Le Conseil national de l’ordre des médecins vient de publier son Atlas de la démographie médicale arrêté au 1er janvier 2026.
Le Cnom se réjouit de constater que « la baisse du nombre de médecins en activité est désormais derrière nous ». Dans son décompte, 245 847 médecins étaient en activité au 1er janvier dernier, tous modes d’exercice confondus, un nombre en hausse de 1,9 %. D’ici 2040, une progression de l’ordre de 40 % fait consensus, indique aussi l’ordre. La population des médecins en exercice se rajeunit et se féminise (50,5 % de femmes), mais inégalement sur le territoire. Les centres-villes et agglomérations restent majoritairement plus jeunes. Sur une quinzaine d’années, la proportion de généralistes inscrits à l’Ordre en activité est passée de 48 % à 41,8 %, tandis que celle des spécialistes augmentait de plus de 8 points.

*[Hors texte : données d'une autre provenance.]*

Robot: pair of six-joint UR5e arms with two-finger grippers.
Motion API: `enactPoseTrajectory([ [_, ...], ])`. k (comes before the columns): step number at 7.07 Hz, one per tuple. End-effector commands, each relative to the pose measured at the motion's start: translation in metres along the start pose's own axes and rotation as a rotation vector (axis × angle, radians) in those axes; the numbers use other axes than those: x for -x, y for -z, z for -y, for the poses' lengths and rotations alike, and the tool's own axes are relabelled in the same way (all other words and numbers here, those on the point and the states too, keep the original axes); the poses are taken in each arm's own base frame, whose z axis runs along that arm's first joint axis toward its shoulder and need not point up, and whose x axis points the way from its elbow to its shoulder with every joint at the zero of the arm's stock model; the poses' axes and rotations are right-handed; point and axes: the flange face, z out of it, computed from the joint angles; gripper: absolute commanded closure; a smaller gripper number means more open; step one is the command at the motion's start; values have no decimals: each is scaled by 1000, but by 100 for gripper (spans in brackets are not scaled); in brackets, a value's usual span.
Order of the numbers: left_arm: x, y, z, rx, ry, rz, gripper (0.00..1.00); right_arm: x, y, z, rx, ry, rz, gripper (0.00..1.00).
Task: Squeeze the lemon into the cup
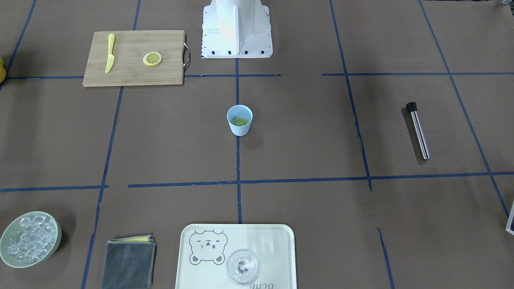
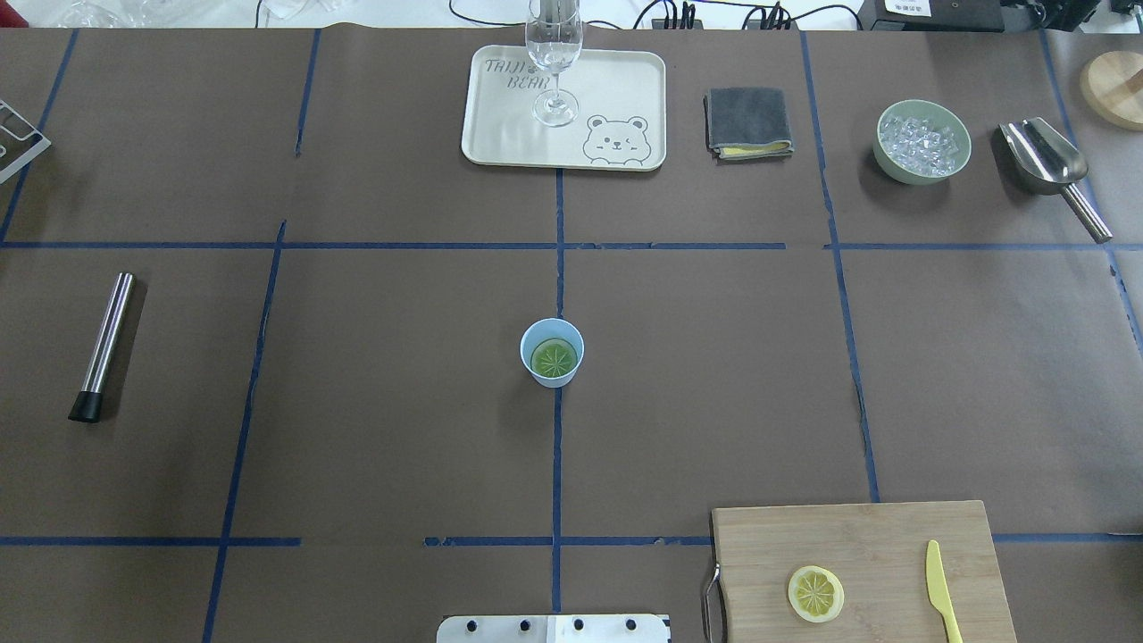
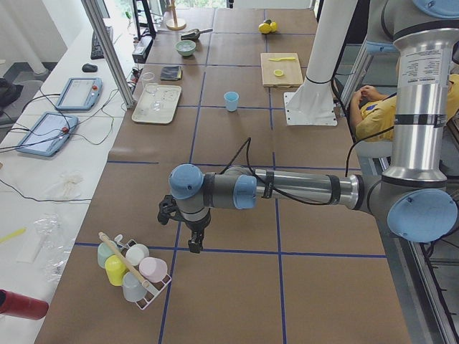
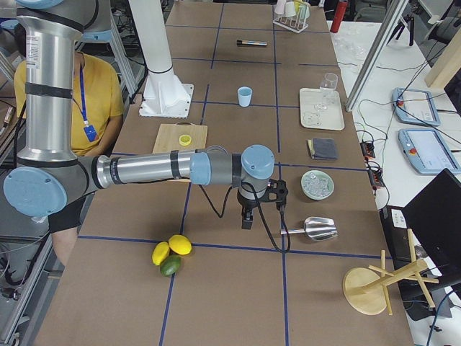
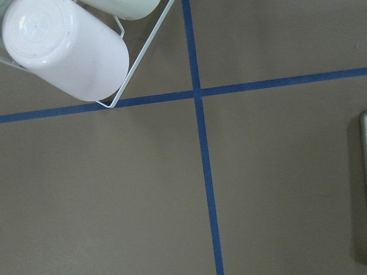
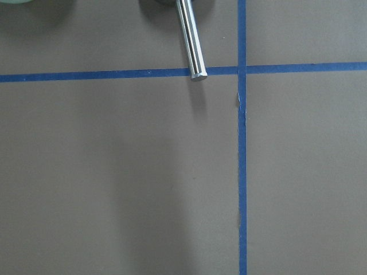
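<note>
Your desk [image 2: 402, 429] is the biggest thing, brown with blue tape lines, and no one camera shows all of it. The left arm [image 3: 301, 190] reaches out low over one end and the right arm [image 4: 144, 169] over the other end, both well away from the cup. The wooden board [image 2: 857, 545] lies close to the robot on its right side, and the overhead view cuts off its near edge. The cream tray [image 2: 500, 134] lies on the far side, and the front view cuts off its edge too. You can see the left arm's fingers [image 3: 193, 246] and the right arm's fingers [image 4: 246, 222] only from the side cameras, small and dark, so I cannot tell if they are open or closed. The wrist cameras show just desk and tape below them. The blue cup [image 1: 239, 129] stands upright in the middle of the desk on a tape line. A lemon slice [image 2: 554, 359] lies flat at its bottom and looks greenish in the shade there. The other slice [image 2: 815, 594] lies on the board near the yellow knife [image 2: 938, 585], not touching it.
</note>
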Motion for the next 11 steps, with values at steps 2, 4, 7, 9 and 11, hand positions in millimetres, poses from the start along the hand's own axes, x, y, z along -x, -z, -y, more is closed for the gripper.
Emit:
enactPoseTrajectory([
  [2,6,-3,-6,3,15,0,0,1,0,-1,1,2,1,0],
  [4,8,-4,-10,10,20,-1,0,6,-1,-1,3,12,1,0],
  [7,9,-6,-13,19,29,-2,0,7,1,-6,-1,21,-2,0],
  [9,7,-2,-10,48,57,-5,0,4,1,-4,-4,38,-27,0],
  [11,12,0,-13,62,20,-11,0,1,-1,-1,-61,102,-95,0],
])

Concernant les ORL, la démographie semble également repartir à la hausse mais très faiblement sur un an : + 0,9 %, soit 2 366 spécialistes en exercice. Pour mémoire, leur nombre était en recul de 3,3 % entre 2024 et 2025 et de 1,7 % sur l’année précédente. La pyramide des âges, comme les densités par départements ne traduisent pas (encore) une reprise démographique. La densité moyenne est stable : 2,83 ORL pour 100 000 habitants pour toute la France.

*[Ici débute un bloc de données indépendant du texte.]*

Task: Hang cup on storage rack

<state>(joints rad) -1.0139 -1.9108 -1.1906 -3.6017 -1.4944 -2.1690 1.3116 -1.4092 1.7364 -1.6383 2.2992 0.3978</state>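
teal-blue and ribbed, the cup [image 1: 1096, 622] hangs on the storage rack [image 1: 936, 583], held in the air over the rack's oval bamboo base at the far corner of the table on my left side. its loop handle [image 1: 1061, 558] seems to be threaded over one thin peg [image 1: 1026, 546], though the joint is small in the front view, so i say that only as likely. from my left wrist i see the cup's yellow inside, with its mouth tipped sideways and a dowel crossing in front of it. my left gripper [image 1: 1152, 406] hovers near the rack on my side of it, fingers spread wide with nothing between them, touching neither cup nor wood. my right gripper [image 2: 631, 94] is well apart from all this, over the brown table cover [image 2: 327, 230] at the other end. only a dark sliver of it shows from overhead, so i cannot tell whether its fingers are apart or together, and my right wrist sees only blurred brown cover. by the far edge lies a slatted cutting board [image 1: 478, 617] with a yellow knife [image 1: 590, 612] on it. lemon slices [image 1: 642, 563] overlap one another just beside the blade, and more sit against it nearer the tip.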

La densité de spécialistes en ORL est toujours décroissante dans une majorité de départements par comparaison avec 2010, mais quelques-uns font exception : les Hautes-Alpes, l’Ardèche, les Bouches-du-Rhône, la Charente-Maritime (+22,9 %), la Corrèze (+16 %), l’Ille-et-Vilaine, la Meurthe-et-Moselle (+21,1 %), le Nord, le Rhône, la Vendée et la Guadeloupe.
A contrario, sur 15 ans, certains territoires ont vu leur nombre d’ORL diminuer de façon drastique comme l’Allier (-60,5 %), les Alpes-de-Haute-Provence (-59,1 %), l’Aveyron (-56 %), la Charente (-70 %), le Lot-et-Garonne (-71,4 %), la Mayenne (-65 %), la Meuse (-57,7 %), l’Orne (-58,8 %), les Hautes-Pyrénées (-60 %) ou les Vosges (-58,8 %).